Pero para que no caigamos en la subjetividad, revisemos el actuar concreto del gobierno chileno: «Promulgaron la ley Nain-Retamal, cuyo efecto fue enviar carabineros a desalojar a 200 familias asentadas durante cinco años en Cerro Navia, criminalizando al movimiento de pobladores.» ¿Es que la gente sin casa y sin tierra, señor Boric, no son también seres humanos? ¿O es para usted humanidad sinónimo de propiedad? El recién firmado tratado de libre comercio con la UE manifiesta: «Ceder a las trasnacionales de la UE una parte en la minería del litio y tierras raras. Facilitar la instalación de energía eólica a las compañías europeas en condiciones cuasi de monopolio. Igualmente, las empresas del big data están exentas de impuestos. Sus empresas agroindustriales usarán sus plaguicidas y pesticidas. Bayer y Syngenta tienen carta blanca para emplear agrotóxicos prohibidos en la UE.» (Marcos Roitman). Mientras se entregan en bandeja de plata los recursos de la nación al capital financiero occidental, Chile se convierte en el país más desigual del mundo: el 10 por ciento de la población controla, según el informe de World Inequality Report, el 60 por ciento de la riqueza.

Para encubrir sus intenciones, Boric y sus patrocinadores decidieron adornar el gabinete con sendas figuras de la izquierda. Camila Vallejo, vocera del gobierno, descubrió las miserias del Partido Comunista al sumarse a la oligarquía política chilena. Mientras Maya Fernández Allende, nieta de Salvador Allende, por una trágica broma del destino, es hoy ministra de Defensa Nacional. Pero a pesar de embellecerse con la traición del oportunismo de izquierda, el neoliberalismo chileno no deja de ser fiel a su esencia. 
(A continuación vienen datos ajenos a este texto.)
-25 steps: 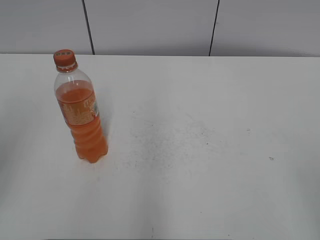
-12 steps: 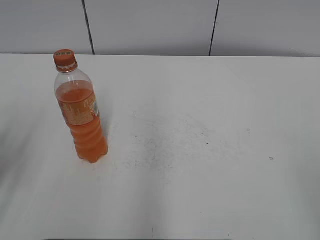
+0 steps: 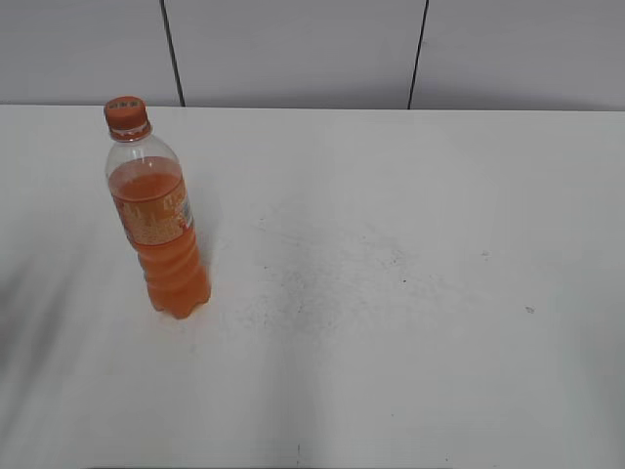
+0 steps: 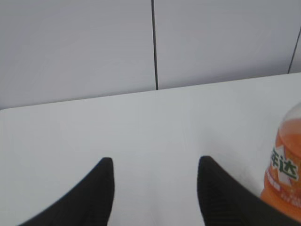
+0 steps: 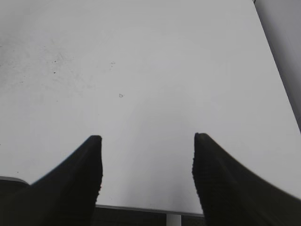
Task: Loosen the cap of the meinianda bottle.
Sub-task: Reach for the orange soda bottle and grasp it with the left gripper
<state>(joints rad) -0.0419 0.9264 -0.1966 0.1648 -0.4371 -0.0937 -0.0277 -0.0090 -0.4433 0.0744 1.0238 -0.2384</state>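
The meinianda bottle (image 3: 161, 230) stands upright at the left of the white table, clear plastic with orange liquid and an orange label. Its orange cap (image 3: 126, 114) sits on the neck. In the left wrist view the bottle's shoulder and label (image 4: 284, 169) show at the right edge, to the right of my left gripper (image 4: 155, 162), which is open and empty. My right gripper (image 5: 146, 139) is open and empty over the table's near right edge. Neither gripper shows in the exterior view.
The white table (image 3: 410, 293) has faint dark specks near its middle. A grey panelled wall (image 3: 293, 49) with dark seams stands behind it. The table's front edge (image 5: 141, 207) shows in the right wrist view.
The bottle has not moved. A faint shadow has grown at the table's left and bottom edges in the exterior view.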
Hace más de medio siglo el imperio norteamericano destruyó los cimientos de una verdadera democracia en el país andino. Lo hizo a sangre y fuego, regando con la sangre de decenas de miles de hombres y mujeres las calles de Chile. Hizo falta una dictadura armada para imponer sus intereses. Hoy, eso ya no es necesario. La izquierda neoliberal, el cáncer de la política latinoamericana, sacrifica sin resistencia los intereses de la clase trabajadora a la oligarquía financiera mundial. El capitalismo es camaleónico, busca adaptarse, con la forma de gobierno o de partido que más convenga, a las condiciones particulares de cada país. Puede ser un clown, un pseudointelectual burgués o un desgastado y trastornado político populista. Descubrir la infamia detrás del discurso es el primer paso para combatir el mal.